Every line of the entries below from the one containing "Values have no" to the one containing "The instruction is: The", both ends included, must be written out exactly. No other line belongs in the answer.

DATA SHOWN =>
========

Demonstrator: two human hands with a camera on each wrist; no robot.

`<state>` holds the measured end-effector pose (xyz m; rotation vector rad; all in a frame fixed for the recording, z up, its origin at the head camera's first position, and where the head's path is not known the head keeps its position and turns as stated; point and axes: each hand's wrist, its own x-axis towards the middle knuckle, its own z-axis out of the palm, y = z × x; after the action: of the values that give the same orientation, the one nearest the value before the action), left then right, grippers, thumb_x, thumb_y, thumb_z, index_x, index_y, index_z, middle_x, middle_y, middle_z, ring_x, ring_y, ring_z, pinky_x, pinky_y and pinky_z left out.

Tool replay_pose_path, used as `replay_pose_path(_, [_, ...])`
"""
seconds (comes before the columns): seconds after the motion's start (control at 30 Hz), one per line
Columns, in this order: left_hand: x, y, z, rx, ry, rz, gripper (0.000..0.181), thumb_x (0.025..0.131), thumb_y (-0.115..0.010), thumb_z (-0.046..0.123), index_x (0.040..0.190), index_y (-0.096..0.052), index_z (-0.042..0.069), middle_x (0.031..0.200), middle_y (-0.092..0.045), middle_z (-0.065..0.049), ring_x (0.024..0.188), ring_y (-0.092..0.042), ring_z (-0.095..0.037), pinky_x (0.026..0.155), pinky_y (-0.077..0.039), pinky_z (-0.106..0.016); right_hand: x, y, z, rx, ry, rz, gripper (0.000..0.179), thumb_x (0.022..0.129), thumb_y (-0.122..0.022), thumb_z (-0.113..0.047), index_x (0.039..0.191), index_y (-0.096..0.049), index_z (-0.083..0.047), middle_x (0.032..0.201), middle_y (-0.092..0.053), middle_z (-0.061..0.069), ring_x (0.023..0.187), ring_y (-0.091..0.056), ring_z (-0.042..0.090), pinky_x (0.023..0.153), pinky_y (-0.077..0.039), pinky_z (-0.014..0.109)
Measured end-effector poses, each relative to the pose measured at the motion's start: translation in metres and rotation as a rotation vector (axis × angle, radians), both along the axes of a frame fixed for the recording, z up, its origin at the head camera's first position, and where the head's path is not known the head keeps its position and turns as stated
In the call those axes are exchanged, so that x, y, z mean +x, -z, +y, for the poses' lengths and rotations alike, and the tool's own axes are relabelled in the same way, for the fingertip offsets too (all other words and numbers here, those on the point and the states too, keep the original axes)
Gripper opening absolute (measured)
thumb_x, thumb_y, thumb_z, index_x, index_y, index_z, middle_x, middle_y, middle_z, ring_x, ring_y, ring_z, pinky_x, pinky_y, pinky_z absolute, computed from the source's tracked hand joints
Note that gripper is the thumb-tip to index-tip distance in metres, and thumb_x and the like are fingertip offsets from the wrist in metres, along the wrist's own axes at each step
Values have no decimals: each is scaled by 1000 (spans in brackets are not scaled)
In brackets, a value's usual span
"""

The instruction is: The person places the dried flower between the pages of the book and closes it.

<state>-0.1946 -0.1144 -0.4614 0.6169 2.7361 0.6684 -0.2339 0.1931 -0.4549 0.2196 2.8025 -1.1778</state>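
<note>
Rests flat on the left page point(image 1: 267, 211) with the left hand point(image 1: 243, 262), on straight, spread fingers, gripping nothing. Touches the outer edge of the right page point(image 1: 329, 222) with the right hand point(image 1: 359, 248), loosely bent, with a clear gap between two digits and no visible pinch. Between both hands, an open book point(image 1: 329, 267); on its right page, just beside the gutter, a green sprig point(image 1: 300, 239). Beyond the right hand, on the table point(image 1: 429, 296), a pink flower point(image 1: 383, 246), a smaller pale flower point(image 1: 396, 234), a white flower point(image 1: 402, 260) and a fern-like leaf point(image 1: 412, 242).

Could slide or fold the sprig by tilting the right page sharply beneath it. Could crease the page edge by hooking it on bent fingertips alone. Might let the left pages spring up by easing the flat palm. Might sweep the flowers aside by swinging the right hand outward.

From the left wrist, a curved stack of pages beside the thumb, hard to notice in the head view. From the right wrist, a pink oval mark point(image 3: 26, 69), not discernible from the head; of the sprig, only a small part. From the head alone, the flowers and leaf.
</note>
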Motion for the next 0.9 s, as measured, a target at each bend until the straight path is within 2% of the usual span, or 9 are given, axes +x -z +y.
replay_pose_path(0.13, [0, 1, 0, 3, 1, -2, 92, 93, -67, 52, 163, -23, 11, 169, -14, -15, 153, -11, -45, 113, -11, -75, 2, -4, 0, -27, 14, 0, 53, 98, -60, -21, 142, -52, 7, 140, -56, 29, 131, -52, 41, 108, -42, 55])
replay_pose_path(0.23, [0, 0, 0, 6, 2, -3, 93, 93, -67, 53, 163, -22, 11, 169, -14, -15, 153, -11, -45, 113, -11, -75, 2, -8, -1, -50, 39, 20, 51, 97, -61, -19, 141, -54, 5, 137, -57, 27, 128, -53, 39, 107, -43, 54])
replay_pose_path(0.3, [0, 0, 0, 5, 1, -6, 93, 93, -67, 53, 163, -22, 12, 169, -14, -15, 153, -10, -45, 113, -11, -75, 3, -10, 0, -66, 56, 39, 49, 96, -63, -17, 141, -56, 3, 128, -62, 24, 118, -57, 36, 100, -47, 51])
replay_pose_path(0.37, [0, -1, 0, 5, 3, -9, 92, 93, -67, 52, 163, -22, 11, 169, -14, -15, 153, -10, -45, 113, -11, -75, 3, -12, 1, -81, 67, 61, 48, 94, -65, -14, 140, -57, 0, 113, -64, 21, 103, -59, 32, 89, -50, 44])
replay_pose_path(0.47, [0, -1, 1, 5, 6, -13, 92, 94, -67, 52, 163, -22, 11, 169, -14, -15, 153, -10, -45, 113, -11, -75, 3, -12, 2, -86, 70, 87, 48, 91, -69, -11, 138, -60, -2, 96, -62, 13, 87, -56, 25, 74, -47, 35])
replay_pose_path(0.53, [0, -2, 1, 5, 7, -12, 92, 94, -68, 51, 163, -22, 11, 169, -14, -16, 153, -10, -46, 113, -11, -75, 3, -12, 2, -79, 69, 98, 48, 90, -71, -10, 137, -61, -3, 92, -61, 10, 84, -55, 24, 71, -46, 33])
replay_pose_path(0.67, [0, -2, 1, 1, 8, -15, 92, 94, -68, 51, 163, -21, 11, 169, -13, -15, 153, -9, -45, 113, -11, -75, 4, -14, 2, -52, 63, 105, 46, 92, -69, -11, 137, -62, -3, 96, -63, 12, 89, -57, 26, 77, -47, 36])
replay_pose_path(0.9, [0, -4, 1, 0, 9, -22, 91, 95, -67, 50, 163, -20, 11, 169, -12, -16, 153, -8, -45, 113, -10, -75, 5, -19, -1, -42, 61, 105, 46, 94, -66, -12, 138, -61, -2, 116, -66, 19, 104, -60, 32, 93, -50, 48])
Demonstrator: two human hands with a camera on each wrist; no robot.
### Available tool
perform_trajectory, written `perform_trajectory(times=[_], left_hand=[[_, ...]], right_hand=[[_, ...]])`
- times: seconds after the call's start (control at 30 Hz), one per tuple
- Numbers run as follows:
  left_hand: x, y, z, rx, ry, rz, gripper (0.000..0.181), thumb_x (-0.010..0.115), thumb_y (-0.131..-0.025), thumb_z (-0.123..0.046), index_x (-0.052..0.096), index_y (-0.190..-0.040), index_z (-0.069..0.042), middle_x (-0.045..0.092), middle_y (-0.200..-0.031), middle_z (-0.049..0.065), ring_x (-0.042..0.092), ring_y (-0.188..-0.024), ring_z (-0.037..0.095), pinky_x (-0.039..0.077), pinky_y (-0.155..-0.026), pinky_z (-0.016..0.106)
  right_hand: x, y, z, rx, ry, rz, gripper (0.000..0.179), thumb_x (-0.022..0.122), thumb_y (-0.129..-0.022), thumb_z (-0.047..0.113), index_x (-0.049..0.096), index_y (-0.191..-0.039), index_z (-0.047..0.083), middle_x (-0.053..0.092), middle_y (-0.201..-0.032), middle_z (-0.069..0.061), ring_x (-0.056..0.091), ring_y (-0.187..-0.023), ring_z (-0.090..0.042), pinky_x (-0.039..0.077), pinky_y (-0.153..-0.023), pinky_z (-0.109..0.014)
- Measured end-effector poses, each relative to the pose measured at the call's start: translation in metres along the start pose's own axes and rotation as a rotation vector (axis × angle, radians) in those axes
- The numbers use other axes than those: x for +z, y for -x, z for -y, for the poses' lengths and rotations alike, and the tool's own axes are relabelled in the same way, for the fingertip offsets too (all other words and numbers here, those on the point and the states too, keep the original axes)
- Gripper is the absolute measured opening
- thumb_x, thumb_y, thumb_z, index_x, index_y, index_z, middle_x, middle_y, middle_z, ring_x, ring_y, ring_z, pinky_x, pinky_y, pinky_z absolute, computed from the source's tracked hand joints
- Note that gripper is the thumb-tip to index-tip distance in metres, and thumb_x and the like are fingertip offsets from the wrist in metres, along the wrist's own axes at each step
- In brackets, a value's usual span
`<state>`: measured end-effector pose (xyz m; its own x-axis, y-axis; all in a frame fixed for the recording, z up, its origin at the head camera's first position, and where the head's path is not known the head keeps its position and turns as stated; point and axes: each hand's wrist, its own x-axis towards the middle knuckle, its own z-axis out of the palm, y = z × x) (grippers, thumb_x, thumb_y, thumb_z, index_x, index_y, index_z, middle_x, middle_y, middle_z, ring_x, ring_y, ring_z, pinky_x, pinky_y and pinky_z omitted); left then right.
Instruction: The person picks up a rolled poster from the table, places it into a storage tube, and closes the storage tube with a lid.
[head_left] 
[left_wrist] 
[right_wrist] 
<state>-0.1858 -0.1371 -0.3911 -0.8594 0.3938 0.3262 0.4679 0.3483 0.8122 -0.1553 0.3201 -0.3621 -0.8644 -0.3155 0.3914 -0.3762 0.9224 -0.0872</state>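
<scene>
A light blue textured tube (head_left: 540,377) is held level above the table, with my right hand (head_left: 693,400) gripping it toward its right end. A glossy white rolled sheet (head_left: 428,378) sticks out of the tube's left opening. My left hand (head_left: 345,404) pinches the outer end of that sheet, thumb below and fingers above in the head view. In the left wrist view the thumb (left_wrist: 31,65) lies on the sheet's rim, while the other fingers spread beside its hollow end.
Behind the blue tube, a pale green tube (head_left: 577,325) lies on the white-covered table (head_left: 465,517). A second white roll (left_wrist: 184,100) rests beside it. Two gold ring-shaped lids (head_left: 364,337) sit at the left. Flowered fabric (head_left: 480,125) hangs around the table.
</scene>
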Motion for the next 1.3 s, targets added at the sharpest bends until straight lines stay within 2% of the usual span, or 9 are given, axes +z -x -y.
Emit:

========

ANSWER TO THIS EXERCISE =>
Values have no decimals: each is scaled by 1000 (spans in brackets are not scaled)
In brackets, a value's usual span
"""

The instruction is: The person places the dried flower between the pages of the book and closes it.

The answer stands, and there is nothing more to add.